Work order: Transcribe the material from its first line onward, ending with the line that contains "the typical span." and adding nothing beyond it.

######

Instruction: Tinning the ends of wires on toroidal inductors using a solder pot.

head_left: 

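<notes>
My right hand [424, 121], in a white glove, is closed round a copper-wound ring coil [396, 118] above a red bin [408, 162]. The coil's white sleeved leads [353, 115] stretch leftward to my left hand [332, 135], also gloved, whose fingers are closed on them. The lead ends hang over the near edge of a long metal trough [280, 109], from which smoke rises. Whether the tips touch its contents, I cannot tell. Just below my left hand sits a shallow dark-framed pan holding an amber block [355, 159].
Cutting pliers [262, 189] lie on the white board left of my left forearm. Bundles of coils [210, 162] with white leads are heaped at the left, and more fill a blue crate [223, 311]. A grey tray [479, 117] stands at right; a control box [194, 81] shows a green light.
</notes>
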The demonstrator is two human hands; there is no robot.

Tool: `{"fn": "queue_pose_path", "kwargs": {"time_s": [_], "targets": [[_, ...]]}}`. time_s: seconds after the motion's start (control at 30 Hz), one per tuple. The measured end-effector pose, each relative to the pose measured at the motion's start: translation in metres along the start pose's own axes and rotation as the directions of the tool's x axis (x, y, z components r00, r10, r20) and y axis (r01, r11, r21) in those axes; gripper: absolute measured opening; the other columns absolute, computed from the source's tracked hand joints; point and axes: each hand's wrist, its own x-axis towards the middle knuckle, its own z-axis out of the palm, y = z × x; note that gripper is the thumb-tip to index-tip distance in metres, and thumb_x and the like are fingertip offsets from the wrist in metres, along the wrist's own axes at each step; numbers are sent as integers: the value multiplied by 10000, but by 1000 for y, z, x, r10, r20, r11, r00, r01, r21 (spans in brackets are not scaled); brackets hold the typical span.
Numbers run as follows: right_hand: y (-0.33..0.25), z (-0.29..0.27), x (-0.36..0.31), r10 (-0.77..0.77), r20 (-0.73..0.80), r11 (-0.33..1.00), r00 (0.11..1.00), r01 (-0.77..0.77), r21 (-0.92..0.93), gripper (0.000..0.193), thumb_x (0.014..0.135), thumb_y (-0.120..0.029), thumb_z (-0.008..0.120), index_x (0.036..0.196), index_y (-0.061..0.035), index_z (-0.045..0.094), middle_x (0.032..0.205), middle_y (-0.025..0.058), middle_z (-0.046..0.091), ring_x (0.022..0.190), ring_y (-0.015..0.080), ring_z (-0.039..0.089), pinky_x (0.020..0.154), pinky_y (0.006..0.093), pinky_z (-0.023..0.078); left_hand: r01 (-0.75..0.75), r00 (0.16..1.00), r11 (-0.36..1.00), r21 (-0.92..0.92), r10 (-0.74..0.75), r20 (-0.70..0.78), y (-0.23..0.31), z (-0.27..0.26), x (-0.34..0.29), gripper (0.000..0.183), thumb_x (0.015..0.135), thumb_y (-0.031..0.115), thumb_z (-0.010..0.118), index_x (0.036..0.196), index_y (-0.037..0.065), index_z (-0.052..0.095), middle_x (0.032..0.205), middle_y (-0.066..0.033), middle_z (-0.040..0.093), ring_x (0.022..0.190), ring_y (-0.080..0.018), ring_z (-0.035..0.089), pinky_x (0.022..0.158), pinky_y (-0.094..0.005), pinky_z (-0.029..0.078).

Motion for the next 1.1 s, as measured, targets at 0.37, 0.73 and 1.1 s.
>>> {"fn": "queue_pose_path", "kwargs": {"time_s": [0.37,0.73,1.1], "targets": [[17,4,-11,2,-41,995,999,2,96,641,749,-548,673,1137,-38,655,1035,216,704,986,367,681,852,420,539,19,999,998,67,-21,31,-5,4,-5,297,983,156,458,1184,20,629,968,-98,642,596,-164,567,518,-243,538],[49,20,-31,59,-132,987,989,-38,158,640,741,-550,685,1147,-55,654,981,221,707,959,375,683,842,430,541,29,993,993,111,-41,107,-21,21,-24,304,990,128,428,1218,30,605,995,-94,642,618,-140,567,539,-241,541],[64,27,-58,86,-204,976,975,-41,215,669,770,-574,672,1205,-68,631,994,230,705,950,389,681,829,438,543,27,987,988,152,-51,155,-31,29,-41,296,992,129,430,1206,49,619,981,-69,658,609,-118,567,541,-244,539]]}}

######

Answer to this task:
Instruction: Tinning the ends of wires on toroidal inductors using a solder pot.

head_left: 

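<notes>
My right hand [424, 121], in a white glove, is closed round a copper-wound ring coil [396, 118] above a red bin [408, 162]. The coil's white sleeved leads [353, 115] stretch leftward to my left hand [332, 135], also gloved, whose fingers are closed on them. The lead ends hang over the near edge of a long metal trough [280, 109], from which smoke rises. Whether the tips touch its contents, I cannot tell. Just below my left hand sits a shallow dark-framed pan holding an amber block [355, 159].
Cutting pliers [262, 189] lie on the white board left of my left forearm. Bundles of coils [210, 162] with white leads are heaped at the left, and more fill a blue crate [223, 311]. A grey tray [479, 117] stands at right; a control box [194, 81] shows a green light.
</notes>
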The demonstrator is two human hands; there is no robot.

Tool: `{"fn": "queue_pose_path", "kwargs": {"time_s": [_], "targets": [[_, ...]]}}`. time_s: seconds after the motion's start (control at 30 Hz), one per tuple. The measured end-effector pose, each relative to the pose measured at the motion's start: translation in metres along the start pose's own axes and rotation as the directions of the tool's x axis (x, y, z components r00, r10, r20) and y axis (r01, r11, r21) in those axes; gripper: absolute measured opening; the other columns absolute, computed from the source's tracked hand joints; point and axes: each hand's wrist, its own x-axis towards the middle knuckle, its own z-axis out of the palm, y = z × x; note that gripper is the thumb-tip to index-tip distance in metres, and thumb_x and the like are fingertip offsets from the wrist in metres, along the wrist's own axes at each step; numbers are sent as integers: the value multiplied by 10000, but by 1000 for y, z, x, r10, r20, r11, r00, r01, r21 (spans in brackets are not scaled); brackets hold the typical span.

The response is now done.